* _TASK_:
Copy out the first line of the listing and every line after it, exactly, until you have copied the line containing "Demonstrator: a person".

* _ENTRIES SUPPLIED_:
******

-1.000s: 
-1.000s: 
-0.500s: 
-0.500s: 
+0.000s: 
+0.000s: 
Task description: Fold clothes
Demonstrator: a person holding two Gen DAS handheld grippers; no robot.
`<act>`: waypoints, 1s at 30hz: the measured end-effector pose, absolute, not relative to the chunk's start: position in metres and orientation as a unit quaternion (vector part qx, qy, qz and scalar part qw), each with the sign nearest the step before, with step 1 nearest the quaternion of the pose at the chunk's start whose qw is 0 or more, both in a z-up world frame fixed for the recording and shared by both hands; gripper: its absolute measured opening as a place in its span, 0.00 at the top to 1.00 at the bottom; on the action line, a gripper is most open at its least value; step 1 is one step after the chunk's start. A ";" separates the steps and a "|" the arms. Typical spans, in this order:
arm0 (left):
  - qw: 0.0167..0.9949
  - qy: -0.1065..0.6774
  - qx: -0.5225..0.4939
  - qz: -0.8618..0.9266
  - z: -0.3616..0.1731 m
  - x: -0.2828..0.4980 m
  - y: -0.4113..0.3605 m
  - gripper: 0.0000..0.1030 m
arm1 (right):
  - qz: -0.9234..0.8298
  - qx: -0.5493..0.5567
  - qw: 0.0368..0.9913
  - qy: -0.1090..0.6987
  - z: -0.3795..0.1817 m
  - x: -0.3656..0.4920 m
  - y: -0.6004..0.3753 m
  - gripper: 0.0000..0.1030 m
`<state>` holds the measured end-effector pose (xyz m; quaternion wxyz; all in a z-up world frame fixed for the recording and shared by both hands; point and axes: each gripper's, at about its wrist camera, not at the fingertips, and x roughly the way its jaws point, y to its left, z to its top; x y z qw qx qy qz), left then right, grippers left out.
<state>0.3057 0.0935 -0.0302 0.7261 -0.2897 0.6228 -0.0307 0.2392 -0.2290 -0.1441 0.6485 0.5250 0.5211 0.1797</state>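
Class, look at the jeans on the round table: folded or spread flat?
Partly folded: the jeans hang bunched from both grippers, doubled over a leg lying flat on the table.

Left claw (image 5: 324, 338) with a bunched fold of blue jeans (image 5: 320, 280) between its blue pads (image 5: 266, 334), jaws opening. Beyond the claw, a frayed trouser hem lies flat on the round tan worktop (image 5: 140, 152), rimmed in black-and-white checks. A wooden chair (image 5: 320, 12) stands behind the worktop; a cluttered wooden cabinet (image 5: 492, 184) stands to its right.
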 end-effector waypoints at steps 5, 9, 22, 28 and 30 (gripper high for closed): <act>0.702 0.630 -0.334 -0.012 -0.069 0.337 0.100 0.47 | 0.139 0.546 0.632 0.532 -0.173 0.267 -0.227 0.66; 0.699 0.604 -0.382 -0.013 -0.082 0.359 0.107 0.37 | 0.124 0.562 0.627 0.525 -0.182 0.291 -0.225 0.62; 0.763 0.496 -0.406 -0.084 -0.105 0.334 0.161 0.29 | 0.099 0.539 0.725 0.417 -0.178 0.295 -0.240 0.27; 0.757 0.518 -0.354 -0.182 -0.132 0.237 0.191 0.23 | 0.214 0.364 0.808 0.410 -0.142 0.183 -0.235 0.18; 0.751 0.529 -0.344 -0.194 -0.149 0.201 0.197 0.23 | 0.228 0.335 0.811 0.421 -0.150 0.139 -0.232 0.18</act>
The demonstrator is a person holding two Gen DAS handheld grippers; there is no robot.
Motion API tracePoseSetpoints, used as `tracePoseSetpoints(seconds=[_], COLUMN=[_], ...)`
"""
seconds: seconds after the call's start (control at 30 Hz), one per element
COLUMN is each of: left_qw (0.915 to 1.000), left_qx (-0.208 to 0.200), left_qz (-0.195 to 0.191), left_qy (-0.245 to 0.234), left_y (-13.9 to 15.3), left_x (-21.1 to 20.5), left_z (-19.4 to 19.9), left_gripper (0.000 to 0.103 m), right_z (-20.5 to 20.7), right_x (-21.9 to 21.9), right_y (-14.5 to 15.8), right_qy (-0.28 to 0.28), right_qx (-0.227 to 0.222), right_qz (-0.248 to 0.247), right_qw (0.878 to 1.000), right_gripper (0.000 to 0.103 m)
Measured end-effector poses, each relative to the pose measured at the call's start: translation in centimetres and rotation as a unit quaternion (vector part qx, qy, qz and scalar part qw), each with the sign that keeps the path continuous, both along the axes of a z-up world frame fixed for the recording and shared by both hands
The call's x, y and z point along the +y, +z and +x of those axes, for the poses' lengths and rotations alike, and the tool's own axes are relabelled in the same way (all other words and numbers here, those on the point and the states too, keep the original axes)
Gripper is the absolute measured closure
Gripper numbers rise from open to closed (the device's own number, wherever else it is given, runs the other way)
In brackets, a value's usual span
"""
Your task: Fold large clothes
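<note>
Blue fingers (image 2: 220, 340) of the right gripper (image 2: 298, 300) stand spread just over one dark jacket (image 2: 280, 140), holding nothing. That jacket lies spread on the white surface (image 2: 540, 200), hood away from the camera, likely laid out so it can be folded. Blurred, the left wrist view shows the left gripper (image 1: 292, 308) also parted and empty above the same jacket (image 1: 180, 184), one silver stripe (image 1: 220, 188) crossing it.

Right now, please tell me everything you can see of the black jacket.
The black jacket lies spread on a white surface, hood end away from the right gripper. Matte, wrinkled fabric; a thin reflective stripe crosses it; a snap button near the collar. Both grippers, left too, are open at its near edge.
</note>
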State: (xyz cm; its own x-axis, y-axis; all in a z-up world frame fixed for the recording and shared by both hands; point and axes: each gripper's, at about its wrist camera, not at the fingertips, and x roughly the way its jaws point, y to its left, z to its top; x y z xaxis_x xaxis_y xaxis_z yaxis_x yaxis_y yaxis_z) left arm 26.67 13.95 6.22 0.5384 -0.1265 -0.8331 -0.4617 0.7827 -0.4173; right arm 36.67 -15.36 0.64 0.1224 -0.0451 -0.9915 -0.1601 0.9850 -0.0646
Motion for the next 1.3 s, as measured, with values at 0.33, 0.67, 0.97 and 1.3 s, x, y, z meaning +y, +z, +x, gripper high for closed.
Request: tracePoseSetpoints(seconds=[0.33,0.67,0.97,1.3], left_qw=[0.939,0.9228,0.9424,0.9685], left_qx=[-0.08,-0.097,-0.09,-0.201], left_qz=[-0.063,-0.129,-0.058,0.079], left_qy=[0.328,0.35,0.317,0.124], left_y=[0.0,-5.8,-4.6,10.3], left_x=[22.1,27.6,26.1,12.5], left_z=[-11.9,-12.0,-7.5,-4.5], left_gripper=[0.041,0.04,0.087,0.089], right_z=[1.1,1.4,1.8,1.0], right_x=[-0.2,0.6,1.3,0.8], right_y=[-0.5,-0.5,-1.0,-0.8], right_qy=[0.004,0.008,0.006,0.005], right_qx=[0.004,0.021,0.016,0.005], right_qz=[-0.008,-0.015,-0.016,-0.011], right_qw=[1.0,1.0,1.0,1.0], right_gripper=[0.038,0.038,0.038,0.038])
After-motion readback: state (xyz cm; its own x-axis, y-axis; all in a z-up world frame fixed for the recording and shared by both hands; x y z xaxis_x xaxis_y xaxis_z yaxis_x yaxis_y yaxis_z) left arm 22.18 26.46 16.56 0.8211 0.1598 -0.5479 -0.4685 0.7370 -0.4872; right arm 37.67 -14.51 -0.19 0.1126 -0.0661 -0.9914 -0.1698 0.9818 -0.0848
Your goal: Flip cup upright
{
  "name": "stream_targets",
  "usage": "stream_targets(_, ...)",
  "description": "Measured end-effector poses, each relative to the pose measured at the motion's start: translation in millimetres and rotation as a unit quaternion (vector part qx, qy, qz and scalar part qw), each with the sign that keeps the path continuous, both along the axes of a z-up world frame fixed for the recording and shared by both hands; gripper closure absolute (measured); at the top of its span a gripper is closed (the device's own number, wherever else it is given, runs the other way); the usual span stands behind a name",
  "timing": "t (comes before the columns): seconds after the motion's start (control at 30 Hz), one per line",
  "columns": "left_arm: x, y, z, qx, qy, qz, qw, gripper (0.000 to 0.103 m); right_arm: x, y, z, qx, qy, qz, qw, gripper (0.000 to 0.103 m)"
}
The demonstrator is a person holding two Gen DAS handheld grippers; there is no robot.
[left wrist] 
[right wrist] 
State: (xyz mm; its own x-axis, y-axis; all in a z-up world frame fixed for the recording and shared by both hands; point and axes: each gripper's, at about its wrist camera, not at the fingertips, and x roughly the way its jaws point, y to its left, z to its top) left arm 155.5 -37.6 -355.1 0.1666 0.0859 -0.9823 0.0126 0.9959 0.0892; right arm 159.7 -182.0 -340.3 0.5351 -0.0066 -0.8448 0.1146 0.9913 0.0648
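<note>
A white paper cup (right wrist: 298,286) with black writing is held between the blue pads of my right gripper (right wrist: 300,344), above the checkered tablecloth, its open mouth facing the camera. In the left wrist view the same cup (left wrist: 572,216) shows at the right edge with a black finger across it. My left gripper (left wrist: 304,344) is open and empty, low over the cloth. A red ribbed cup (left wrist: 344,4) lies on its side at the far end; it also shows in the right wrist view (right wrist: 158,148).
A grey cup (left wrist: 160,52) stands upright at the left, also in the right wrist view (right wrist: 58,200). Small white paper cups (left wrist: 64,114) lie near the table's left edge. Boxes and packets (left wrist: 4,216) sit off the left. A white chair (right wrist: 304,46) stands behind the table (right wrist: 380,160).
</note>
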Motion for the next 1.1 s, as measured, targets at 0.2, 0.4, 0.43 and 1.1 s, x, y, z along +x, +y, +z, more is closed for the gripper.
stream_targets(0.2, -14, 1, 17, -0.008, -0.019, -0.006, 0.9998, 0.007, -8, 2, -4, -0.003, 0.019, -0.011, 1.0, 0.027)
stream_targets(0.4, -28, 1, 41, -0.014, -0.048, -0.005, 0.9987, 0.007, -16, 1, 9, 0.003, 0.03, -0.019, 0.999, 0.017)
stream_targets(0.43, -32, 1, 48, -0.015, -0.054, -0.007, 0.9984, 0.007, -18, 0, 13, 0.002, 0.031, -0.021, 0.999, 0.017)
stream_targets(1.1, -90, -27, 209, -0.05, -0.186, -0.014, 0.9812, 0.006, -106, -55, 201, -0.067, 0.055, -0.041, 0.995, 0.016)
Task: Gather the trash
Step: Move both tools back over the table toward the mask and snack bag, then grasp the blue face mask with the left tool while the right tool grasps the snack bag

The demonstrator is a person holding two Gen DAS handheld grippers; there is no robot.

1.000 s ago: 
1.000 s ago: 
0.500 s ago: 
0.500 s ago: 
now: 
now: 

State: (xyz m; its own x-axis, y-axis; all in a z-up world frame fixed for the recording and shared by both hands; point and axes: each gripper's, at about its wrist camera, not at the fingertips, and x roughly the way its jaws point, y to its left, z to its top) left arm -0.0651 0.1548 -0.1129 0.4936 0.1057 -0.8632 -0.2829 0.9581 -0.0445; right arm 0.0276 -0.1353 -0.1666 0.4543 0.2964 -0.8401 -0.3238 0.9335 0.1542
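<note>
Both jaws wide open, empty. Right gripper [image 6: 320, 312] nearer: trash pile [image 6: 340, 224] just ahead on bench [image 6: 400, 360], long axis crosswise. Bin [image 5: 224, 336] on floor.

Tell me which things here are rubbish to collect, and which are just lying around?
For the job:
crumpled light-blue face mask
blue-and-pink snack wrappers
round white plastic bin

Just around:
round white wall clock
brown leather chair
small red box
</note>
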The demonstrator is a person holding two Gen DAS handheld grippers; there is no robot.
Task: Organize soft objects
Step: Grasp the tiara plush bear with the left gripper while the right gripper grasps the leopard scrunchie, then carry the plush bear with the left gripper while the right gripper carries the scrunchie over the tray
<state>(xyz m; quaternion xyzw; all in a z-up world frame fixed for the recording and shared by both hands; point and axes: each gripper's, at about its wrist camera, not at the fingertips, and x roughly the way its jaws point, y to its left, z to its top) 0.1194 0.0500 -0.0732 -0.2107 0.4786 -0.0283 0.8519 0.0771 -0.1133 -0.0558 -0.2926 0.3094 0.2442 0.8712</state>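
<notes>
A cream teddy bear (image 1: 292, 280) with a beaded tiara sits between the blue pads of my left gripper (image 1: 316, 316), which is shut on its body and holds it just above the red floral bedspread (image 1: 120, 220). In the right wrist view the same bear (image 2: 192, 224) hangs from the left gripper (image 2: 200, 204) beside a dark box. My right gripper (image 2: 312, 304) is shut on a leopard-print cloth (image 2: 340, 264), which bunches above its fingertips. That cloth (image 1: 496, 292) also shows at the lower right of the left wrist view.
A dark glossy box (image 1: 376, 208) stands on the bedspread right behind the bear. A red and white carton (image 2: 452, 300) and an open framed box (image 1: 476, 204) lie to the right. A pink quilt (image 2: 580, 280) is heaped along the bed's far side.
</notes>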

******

* _ANSWER TO THIS EXERCISE_:
-1.000s: 
-1.000s: 
-0.500s: 
-0.500s: 
+0.000s: 
+0.000s: 
Task description: Fold clothes
Demonstrator: a person holding two Gen DAS handheld grippers; no robot.

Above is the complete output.